The Garden Party and Other Stories - Katherine Mansfield [5]
It was small wonder that Woolf scented an adventuress. For Mansfield the years between 1908 and 1918 were hectic, crowded with people and restless with movement. By 1918 she had become seriously and unmistakably ill with TB, and had just begun to produce her best work – ‘grown up as a writer’, as she put it. She’d lived like someone on the run, an escapee from the prisons of respectability, making up her life as she went along, often disastrously, but at least the mistakes were hers. There is no room here for a blow-by-blow account, but two people in her history must be singled out, since they represent (apart from Ida) the nearest thing to continuity she could bear to claim: her second husband John Middleton Murry, and her brother Leslie Beauchamp.
Mansfield met Murry in December 1911, in March the following year he became a lodger in her flat, and shortly afterwards her lover.
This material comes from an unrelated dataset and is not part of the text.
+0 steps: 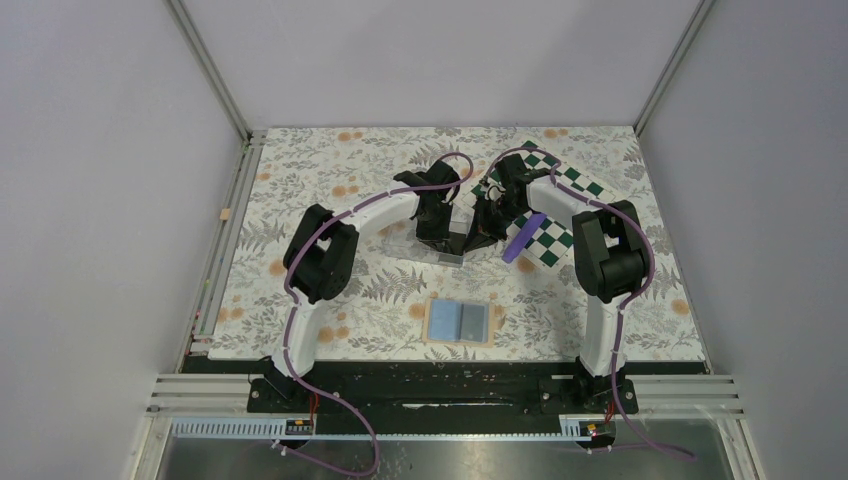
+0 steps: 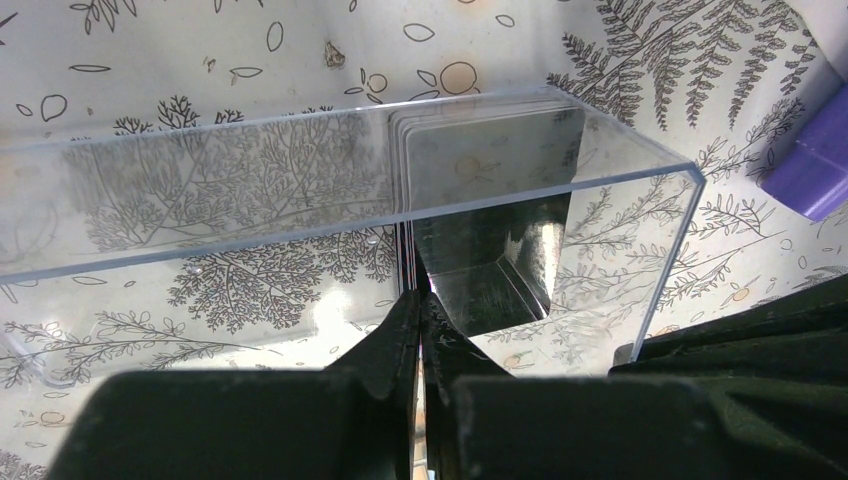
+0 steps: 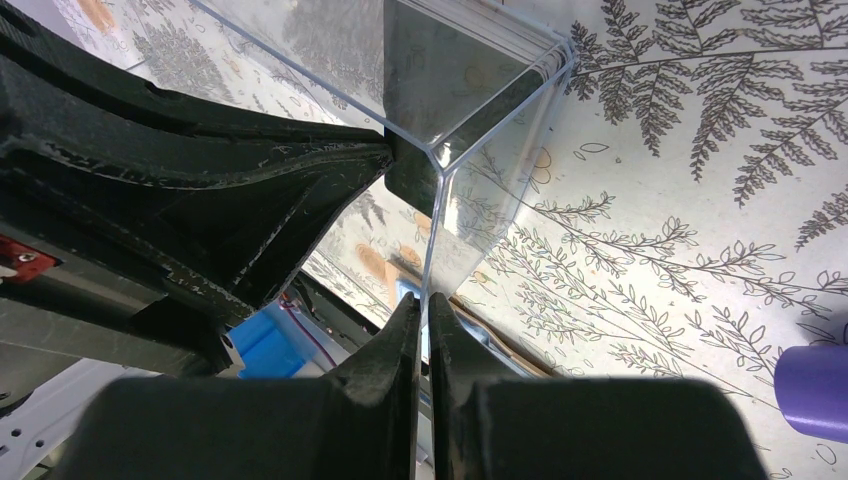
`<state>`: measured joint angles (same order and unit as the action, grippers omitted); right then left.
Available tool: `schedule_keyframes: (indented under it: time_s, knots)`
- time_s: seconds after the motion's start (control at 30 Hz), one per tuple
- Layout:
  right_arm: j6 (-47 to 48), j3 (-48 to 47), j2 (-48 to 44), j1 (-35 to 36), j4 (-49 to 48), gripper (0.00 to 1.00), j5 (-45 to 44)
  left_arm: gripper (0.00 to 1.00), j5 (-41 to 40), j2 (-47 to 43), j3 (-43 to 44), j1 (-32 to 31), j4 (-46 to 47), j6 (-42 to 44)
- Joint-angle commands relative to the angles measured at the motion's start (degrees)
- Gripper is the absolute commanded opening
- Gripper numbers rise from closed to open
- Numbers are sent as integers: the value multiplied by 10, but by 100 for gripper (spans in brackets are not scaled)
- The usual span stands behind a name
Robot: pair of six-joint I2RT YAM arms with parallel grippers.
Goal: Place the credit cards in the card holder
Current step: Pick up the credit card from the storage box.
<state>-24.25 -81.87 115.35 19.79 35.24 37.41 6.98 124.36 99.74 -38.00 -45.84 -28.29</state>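
Observation:
The card holder [image 1: 458,322] lies open near the front edge, tan-rimmed with a blue-grey two-panel inside; a strip of it [image 3: 505,352] shows in the right wrist view. A clear plastic box [image 2: 250,200] sits mid-table [image 1: 436,250] with a stack of credit cards [image 2: 490,150] standing on edge inside it, also seen in the right wrist view [image 3: 440,70]. My left gripper [image 2: 418,318] [image 1: 445,238] is shut on the near edge of the cards. My right gripper [image 3: 424,318] [image 1: 482,232] is shut on the box's wall [image 3: 500,130] at its corner.
A purple block [image 1: 523,238] lies just right of the box, also seen in both wrist views [image 2: 815,160] [image 3: 815,390]. A green-and-white checkered cloth [image 1: 560,215] lies at the back right. The left gripper's black fingers [image 3: 250,190] crowd the right wrist view.

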Motion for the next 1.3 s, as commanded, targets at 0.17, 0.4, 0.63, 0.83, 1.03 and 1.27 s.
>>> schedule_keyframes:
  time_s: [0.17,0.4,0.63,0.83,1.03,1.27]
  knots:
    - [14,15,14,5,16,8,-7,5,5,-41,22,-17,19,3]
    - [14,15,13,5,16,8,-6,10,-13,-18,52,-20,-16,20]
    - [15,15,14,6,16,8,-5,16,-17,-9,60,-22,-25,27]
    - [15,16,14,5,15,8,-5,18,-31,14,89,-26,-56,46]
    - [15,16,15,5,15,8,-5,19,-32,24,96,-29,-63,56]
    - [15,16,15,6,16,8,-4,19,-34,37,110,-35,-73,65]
He was a year younger than she in literal fact, but a lot younger in other ways: a clever, charming, ambitious young man, making his own way in the world from humble origins, via Oxford, where he founded a short-lived little magazine called Rhythm, on which she joined him as a co-editor. They seem to have been surrogate siblings to each other: playfellows, chums and allies. Though he was a would-be novelist at the beginning, his was a critical sensibility, and it was as an editor, reviewer and critic that he would make his name, for the most part after her death. Their eventual marriage, after her divorce from Bowden in the spring of 1918, makes them sound a more settled couple than they were. Many commentators, looking back on Mansfield’s life-story, have found Murry wanting. He was slippery, resdess, indecisive, unreliable and seldom at her side when she needed him. On the other hand, it’s hard not to feel that – having made the running from the beginning – she continued the relationship less out of passion for him than out of a failure of energy and nerve. She was too ill and time was too short to go on the prowl any more.
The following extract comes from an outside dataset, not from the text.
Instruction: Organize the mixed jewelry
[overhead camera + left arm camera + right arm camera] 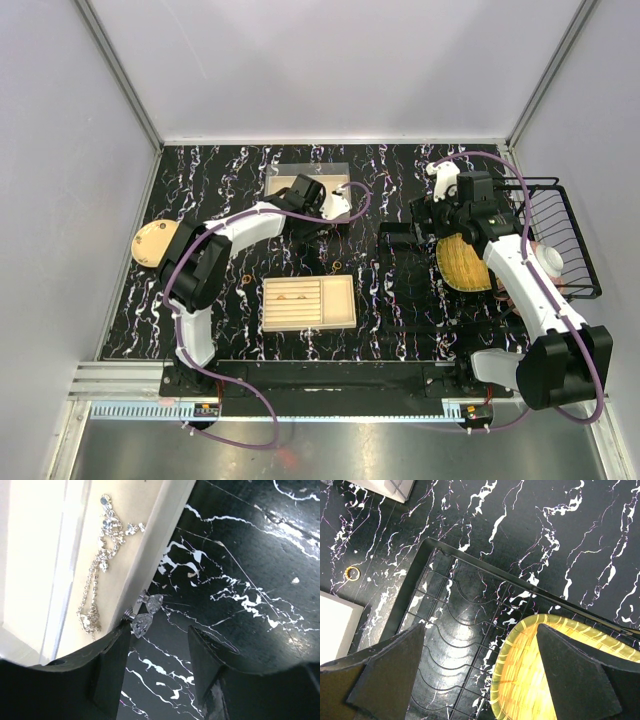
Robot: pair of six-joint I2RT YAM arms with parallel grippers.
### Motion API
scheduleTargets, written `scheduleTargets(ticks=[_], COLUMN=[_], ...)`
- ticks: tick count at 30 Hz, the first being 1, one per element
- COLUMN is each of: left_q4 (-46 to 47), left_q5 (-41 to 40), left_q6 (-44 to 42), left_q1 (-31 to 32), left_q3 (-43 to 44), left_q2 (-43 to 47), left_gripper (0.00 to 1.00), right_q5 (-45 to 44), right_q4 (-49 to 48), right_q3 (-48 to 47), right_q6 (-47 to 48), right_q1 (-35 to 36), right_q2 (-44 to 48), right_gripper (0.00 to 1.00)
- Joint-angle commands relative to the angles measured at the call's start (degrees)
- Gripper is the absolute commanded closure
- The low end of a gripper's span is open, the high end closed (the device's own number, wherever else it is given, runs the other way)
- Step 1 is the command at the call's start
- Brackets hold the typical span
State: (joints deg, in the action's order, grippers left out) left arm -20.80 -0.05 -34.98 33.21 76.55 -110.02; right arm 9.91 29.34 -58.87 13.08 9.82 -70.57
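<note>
Jewelry sort: pieces split between trays and counter, both tools holding nothing.
Top: near tray (340, 316) holds a few small gold pieces (296, 295); a loose ring (247, 277) (probably a ring, too small to be sure) lies on the counter (200, 190) just left of it.
Left wrist: left tool (155, 665) has its jaws apart, nothing between them. Two crystal studs (145, 616) sit on the counter against the far tray (145, 550) wall, just beside the left finger. A sparkly chain (100, 565) lies inside that tray.
Right wrist: right tool (480, 680) has its jaws apart over a black wire rack (445, 630) and a yellow woven plate (530, 680). A gold ring (352, 573) lies on the counter left of the rack.
</note>
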Motion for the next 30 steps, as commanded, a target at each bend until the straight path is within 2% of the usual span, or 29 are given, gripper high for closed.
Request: scheduleTargets(ticks=[1,15,23,30], left_q4=[5.23,5.86,2.43,-3.26], left_q5=[-2.32,-3.02,-1.44,1.9], left_q6=[-0.61,-0.61,1.14,1.59], left_q1=[-0.52,-0.43,-0.52,-0.6], left_q3=[1.32,0.44,-2.11,-7.38], left_q2=[-0.81,-0.99,6.03,16.83], left_gripper=[0.45,0.44,0.44,0.44], right_q5=[-1.21,-1.3,-0.86,0.02], right_q4=[-2.36,-2.27,-2.45,-2.62], right_q3=[-0.1,0.07,0.07,0.42], right_q6=[0.54,0.54,0.81,0.89], right_q1=[0.37,0.46,0.46,0.37], right_q2=[-0.28,-0.1,-0.01,1.39], right_gripper=[0.0,0.0,0.0,0.0])
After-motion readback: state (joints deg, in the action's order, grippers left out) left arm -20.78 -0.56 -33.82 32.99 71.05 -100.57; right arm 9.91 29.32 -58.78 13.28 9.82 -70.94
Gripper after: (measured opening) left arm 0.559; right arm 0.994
Her brother, Leslie ‘Chummie’ Beauchamp, was twenty-one when he arrived in England in February 1915 to join up. After a spring and summer in officer training-school, he left for the Front in France in October, and a few days later he was killed in a grenade accident, ‘blown to bits’ in Katherine‘s words. During their re-acquaintance she had lied to him merrily about her relationship with Murry: ‘more than ever in love’, Leslie wrote to their parents. In fact, they were on the verge of parting company, and to prove the point and assert her independence, Katherine made her own excursion to the Front, unknown to Leslie. She went to join a lover, Francis Carco, a novelist of the Parisian underworld, and a friend of another writer–adventuress, Colette, and she succeeded in outwitting the military to join him for a brief idyll, which she described in her journal.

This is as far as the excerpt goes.